[PROBLEM REQUIREMENTS]
For each line in the material below that holds "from", copy that line.

────────────────────

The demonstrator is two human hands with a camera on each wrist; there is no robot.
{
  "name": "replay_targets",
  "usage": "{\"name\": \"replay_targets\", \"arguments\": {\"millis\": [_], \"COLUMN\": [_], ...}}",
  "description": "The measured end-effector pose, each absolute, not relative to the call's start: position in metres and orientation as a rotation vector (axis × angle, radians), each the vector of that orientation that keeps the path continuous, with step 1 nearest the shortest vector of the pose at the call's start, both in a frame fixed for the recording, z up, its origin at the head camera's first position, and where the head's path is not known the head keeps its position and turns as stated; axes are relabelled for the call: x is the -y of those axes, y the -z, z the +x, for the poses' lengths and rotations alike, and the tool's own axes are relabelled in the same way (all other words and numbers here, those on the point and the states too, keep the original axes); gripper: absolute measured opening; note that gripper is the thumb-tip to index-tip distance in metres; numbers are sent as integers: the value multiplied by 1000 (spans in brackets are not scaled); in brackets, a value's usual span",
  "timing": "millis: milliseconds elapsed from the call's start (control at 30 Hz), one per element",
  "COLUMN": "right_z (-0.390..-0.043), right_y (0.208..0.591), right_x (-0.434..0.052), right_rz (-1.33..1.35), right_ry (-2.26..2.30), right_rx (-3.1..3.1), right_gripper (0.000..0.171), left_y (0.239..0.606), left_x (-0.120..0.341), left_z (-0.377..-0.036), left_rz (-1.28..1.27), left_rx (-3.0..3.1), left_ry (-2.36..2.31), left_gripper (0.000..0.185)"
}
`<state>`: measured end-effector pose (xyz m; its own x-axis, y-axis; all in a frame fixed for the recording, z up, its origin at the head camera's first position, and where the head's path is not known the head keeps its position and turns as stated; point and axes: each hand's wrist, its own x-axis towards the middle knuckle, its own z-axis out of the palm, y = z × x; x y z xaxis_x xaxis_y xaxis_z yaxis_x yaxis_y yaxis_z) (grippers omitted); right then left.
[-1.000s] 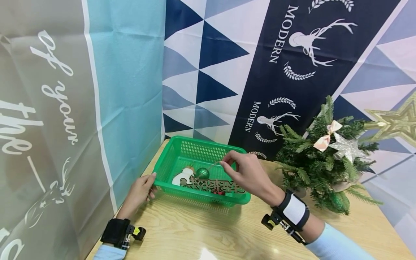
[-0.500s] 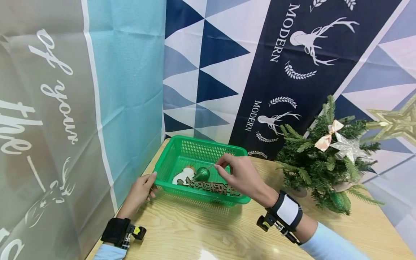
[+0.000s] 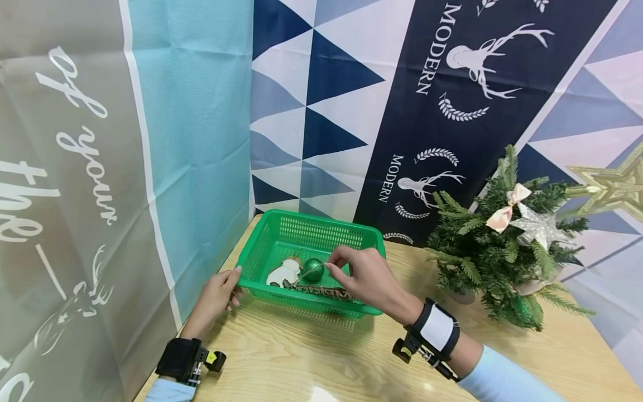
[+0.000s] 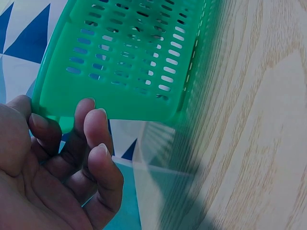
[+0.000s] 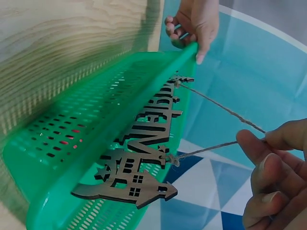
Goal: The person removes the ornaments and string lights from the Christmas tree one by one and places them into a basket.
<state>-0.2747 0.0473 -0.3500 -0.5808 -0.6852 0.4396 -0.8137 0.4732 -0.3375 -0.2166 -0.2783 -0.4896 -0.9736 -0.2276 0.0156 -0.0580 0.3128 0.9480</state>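
The left hand (image 3: 216,296) grips the corner of the green perforated plastic basket (image 3: 261,251), steadying it. The right hand (image 3: 364,276) pinches the twine loop (image 5: 216,125) of the brown wooden lettering ornament (image 5: 144,153), which hangs against the basket's near wall.

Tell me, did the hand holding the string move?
Yes. The right hand, pinching the string, sank lower and leftward into the green basket, closer to the green ball.

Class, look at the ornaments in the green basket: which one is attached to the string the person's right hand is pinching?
The wooden cut-out lettering sign: its twine runs to the right hand. The green glitter ball and white ornament lie loose.
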Motion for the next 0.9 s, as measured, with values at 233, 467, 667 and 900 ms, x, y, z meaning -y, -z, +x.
{"name": "replay_targets", "arguments": {"millis": [233,467,667,900], "right_z": [-273,-273,-274,-270], "right_y": [354,367,384,391], "right_x": [-45,-40,-37,-50], "right_rz": [1303,1323,1320,1307], "right_ry": [-791,-757,-708,-665], "right_rx": [2520,2557,2564,2608], "right_gripper": [4,6,7,8], "left_y": [490,490,490,488], "left_x": [277,278,279,280], "left_z": [-217,-218,-216,-218], "left_rz": [263,278,264,264], "left_rx": [2421,2419,2414,2451], "left_ry": [1755,1760,1763,1761], "left_gripper": [49,51,51,51]}}
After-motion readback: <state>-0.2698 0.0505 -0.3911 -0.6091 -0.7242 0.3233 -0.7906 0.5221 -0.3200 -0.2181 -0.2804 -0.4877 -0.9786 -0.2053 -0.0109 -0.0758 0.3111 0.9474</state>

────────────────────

[RESPONSE TO THE EXERCISE]
  "timing": "millis: milliseconds elapsed from the call's start (control at 30 Hz), one per element",
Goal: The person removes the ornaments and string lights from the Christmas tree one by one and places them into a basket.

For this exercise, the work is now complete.